- _TASK DIRECTIONS_
Tally up the lines below that carry the word "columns", answering with the figure alone.

- _PROVIDED DATA_
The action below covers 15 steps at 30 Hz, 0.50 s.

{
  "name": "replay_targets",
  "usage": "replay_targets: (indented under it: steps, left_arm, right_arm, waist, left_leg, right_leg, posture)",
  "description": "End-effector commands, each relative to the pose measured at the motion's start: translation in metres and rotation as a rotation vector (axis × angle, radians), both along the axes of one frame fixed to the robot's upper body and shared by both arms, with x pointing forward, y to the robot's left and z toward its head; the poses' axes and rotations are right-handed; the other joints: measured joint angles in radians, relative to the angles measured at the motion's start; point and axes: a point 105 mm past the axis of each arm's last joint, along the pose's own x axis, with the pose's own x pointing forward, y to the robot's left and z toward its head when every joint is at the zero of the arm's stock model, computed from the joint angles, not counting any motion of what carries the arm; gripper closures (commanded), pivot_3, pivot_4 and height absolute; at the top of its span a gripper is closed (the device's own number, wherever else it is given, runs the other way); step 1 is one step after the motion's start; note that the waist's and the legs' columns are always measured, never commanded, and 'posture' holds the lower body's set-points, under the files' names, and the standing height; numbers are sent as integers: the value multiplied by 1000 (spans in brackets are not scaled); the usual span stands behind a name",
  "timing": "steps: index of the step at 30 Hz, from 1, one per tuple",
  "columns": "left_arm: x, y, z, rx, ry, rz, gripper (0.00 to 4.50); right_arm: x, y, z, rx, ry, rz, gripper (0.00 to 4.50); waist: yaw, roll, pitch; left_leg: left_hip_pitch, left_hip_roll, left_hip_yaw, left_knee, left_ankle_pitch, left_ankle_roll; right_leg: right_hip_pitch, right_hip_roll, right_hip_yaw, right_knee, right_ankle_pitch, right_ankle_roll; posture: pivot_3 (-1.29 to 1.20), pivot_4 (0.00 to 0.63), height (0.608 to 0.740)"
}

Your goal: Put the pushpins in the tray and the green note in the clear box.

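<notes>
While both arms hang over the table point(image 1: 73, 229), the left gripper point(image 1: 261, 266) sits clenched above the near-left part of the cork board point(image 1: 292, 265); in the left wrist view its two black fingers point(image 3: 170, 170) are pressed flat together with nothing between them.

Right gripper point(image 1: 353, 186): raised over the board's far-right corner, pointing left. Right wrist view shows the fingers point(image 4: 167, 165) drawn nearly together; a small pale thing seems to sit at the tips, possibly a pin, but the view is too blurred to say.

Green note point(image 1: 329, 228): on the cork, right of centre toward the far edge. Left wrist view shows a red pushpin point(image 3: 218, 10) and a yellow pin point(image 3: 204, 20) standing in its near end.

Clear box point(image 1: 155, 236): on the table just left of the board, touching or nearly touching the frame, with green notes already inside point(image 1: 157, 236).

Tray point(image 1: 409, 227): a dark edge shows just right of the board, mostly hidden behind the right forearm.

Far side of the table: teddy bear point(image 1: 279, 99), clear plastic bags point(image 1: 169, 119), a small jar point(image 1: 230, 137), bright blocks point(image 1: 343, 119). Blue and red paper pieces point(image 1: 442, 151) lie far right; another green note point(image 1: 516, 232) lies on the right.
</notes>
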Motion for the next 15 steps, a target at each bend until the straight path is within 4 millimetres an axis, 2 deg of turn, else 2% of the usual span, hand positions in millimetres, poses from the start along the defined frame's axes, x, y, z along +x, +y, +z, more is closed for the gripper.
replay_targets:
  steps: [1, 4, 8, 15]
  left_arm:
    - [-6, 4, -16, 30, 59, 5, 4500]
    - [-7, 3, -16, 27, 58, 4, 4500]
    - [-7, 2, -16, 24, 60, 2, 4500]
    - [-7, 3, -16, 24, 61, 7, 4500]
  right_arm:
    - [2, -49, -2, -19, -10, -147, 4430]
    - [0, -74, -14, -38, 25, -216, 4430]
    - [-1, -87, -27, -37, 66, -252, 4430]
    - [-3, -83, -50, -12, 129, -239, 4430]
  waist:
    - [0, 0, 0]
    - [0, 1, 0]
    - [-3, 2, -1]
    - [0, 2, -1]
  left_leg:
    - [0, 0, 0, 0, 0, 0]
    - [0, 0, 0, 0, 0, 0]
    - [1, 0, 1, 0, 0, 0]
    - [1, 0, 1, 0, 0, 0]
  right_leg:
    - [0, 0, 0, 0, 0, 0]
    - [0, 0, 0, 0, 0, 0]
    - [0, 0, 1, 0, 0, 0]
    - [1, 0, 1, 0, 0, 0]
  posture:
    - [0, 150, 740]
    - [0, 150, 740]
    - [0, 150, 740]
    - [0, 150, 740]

- _TASK RESPONSE_
2